**THE PROBLEM**
Could you return the lines below exactly, from the first line up to and including the line that holds "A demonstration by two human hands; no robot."?

**INFORMATION SHOWN**

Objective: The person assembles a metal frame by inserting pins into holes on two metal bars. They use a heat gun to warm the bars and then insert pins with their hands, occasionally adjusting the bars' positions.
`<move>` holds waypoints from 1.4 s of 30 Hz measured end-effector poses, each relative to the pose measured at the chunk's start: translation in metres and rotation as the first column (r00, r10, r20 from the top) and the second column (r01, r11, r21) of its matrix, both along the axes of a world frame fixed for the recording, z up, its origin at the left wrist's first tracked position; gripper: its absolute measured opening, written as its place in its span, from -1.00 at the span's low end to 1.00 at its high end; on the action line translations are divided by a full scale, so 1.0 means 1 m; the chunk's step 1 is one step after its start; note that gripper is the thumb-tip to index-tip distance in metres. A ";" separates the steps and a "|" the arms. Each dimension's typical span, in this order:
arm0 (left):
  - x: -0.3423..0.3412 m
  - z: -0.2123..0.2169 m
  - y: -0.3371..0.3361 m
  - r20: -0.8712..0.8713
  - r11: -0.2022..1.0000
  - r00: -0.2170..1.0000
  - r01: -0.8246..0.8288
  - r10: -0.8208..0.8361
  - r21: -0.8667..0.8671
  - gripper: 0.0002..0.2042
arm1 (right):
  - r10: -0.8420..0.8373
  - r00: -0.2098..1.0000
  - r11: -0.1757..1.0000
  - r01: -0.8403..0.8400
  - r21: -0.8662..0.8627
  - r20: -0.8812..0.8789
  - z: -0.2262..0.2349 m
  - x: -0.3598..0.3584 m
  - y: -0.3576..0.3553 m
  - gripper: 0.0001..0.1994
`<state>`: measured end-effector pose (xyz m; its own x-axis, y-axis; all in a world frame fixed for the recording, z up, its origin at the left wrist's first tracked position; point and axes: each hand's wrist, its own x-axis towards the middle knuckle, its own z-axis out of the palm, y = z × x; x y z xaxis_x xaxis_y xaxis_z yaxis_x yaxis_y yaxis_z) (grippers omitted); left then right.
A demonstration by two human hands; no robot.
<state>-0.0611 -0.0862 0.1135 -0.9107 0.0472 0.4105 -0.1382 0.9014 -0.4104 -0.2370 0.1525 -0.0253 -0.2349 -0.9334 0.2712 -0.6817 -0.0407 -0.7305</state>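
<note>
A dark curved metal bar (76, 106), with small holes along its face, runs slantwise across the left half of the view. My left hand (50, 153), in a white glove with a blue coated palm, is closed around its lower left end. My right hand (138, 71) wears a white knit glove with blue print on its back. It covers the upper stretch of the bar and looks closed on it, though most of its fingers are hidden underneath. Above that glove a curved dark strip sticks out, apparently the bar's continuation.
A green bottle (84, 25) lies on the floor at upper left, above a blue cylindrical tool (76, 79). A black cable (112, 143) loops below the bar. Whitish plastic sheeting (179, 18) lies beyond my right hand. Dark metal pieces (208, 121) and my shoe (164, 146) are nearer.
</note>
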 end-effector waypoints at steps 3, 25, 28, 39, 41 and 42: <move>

**EXERCISE OUTPUT**
Objective: The person assembles a metal frame by inserting pins into holes on two metal bars. They use a heat gun to warm the bars and then insert pins with their hands, occasionally adjusting the bars' positions.
`<move>` holds waypoints from 1.4 s of 30 Hz measured end-effector poses, each relative to the pose measured at the chunk's start: translation in metres and rotation as the first column (r00, r10, r20 from the top) and the second column (r01, r11, r21) of its matrix, both along the axes of a world frame fixed for the recording, z up, its origin at the left wrist's first tracked position; gripper: its absolute measured opening, written as its place in its span, from -1.00 at the span's low end to 1.00 at its high end; on the action line translations are divided by a full scale, so 1.0 means 1 m; the chunk's step 1 is one step after its start; note that gripper is the thumb-tip to index-tip distance in metres. A ";" separates the steps and a "|" the arms. Each dimension's typical span, in this order:
arm0 (left):
  - x: -0.3423..0.3412 m
  - z: -0.2123..0.2169 m
  - y: -0.3371..0.3361 m
  - r20: -0.8712..0.8713
  - r11: -0.2022..1.0000
  - r00: -0.2170..1.0000
  - r01: -0.8246..0.8288
  - r10: -0.8208..0.8361
  - r21: -0.8667..0.8671
  - gripper: 0.0002..0.2042
arm1 (right):
  - r10: -0.8420..0.8373
  - r00: -0.2098..1.0000
  - r11: -0.1757..1.0000
  - r01: -0.8403..0.8400
  - r21: -0.8662..0.8627
  - r20: -0.8812..0.8789
  - z: -0.2262..0.2349 m
  - x: -0.3598..0.3584 m
  - y: -0.3576..0.3553 m
  - gripper: 0.0001..0.1994
`<state>`: measured end-effector pose (xyz m; its own x-axis, y-axis; all in a world frame fixed for the recording, z up, its origin at the left wrist's first tracked position; point and axes: each hand's wrist, its own x-axis towards the middle knuckle, its own z-axis out of the palm, y = z × x; x y z xaxis_x xaxis_y xaxis_z yaxis_x yaxis_y yaxis_z) (grippers omitted); left then right.
A demonstration by two human hands; no robot.

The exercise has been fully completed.